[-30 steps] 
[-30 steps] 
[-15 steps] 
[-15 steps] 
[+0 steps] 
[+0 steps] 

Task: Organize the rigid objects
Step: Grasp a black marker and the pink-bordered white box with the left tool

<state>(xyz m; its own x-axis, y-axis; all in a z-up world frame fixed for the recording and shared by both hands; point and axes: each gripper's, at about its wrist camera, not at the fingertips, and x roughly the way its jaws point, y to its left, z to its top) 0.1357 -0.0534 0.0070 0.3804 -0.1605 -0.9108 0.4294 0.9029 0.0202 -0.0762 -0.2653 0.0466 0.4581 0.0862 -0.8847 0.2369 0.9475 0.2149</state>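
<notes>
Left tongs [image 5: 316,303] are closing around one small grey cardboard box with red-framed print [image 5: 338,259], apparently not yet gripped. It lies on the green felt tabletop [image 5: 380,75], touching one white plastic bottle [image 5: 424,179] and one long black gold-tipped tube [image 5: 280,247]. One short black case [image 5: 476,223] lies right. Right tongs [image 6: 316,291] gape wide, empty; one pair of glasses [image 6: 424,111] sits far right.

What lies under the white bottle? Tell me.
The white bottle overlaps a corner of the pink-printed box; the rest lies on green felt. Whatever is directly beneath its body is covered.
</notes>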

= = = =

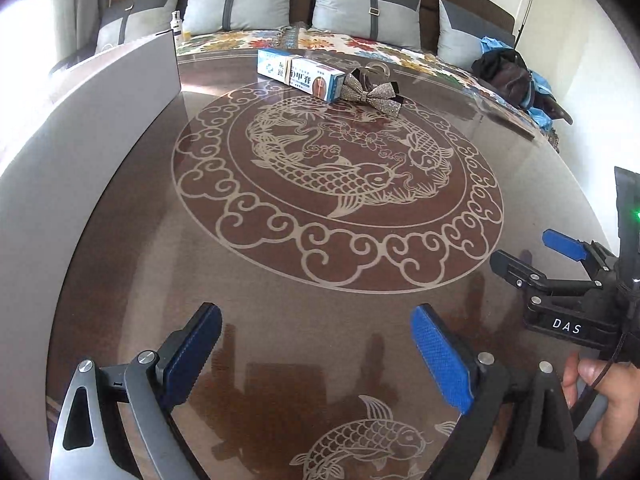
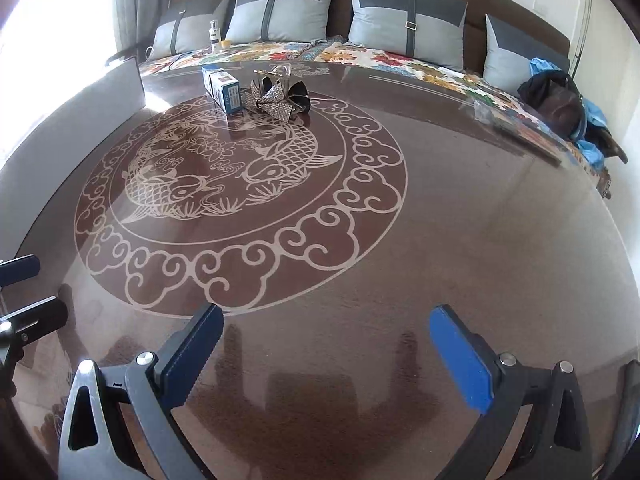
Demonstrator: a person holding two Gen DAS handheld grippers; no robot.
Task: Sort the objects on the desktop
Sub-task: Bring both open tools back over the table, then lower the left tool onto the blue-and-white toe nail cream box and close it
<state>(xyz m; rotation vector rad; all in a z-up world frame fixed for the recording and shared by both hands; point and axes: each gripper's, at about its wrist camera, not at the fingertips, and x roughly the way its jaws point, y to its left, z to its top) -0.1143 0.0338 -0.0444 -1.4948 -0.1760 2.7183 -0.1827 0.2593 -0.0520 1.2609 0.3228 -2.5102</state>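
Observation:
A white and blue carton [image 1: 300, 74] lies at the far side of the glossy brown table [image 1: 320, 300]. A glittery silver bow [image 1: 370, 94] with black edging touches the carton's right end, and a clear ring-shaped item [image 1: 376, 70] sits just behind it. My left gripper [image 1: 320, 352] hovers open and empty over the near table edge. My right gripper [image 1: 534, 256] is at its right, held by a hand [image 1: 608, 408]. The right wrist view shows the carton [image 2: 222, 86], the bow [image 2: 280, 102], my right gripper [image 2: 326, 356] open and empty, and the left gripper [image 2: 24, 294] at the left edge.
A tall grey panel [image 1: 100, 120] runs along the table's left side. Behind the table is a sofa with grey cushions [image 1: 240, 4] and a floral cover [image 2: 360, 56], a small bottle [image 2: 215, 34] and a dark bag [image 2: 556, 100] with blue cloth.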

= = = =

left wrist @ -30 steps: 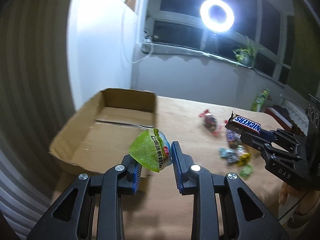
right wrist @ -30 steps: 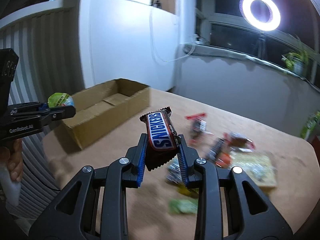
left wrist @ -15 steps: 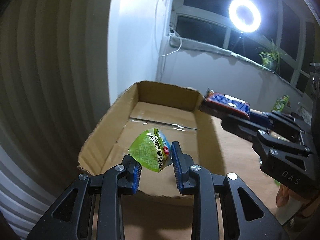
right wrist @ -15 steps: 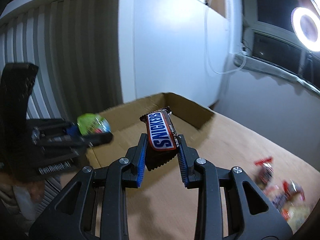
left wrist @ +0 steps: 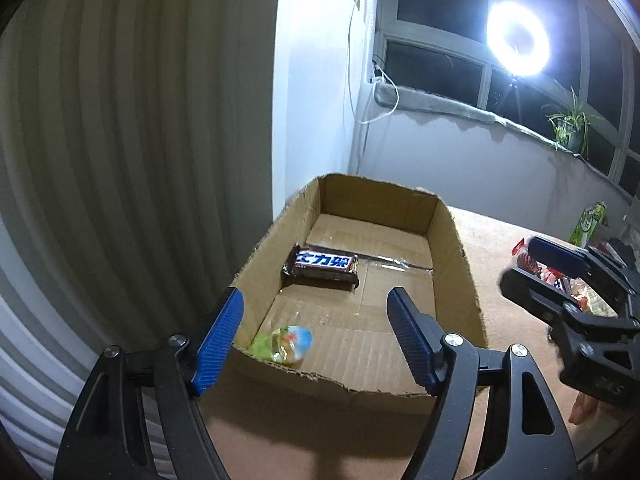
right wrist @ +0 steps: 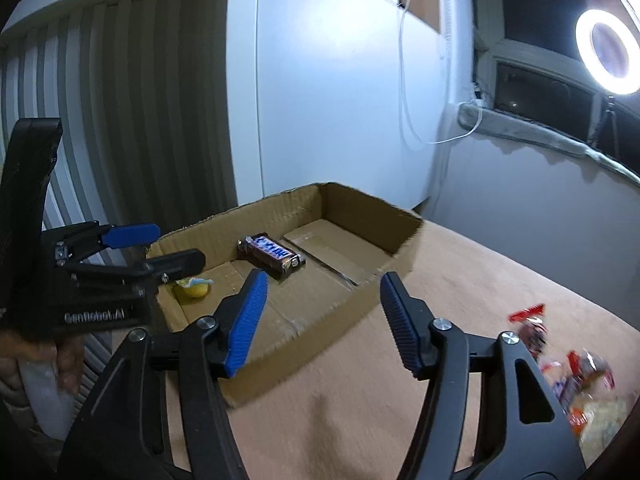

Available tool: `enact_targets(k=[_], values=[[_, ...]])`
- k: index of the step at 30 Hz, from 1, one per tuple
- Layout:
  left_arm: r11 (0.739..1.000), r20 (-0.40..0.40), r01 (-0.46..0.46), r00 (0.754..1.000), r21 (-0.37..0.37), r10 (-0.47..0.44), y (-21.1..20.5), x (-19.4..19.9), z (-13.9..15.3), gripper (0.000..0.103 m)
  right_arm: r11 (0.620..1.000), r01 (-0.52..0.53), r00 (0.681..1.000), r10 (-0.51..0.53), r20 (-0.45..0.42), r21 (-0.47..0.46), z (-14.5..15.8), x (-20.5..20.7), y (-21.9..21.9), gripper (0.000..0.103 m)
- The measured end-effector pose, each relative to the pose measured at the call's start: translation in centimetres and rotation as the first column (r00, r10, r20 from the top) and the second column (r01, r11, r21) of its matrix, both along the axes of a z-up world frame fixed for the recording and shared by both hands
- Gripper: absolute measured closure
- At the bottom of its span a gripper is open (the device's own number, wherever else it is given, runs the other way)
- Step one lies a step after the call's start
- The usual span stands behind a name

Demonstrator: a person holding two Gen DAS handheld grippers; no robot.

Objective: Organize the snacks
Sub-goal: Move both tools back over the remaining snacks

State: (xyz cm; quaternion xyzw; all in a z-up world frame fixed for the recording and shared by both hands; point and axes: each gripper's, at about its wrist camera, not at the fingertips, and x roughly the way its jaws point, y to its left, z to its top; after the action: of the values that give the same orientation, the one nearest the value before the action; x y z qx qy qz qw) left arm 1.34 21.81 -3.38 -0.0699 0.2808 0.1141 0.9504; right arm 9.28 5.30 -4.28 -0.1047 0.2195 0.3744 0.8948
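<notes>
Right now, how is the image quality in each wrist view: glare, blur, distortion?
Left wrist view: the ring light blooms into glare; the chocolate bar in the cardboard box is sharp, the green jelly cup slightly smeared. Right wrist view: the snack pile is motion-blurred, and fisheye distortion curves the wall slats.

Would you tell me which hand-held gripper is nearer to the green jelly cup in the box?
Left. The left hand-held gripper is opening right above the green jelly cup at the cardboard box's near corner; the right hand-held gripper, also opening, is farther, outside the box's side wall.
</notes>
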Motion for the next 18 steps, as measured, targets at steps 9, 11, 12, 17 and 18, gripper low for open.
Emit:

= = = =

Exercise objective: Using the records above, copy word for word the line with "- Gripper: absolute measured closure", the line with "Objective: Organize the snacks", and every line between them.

Exercise result:
- Gripper: absolute measured closure
- At the bottom of its span a gripper is open (the device's own number, wherever else it is given, runs the other way)
- Step one lies a step after the call's start
- The usual span stands behind a name

Demonstrator: a person holding two Gen DAS handheld grippers; no robot.

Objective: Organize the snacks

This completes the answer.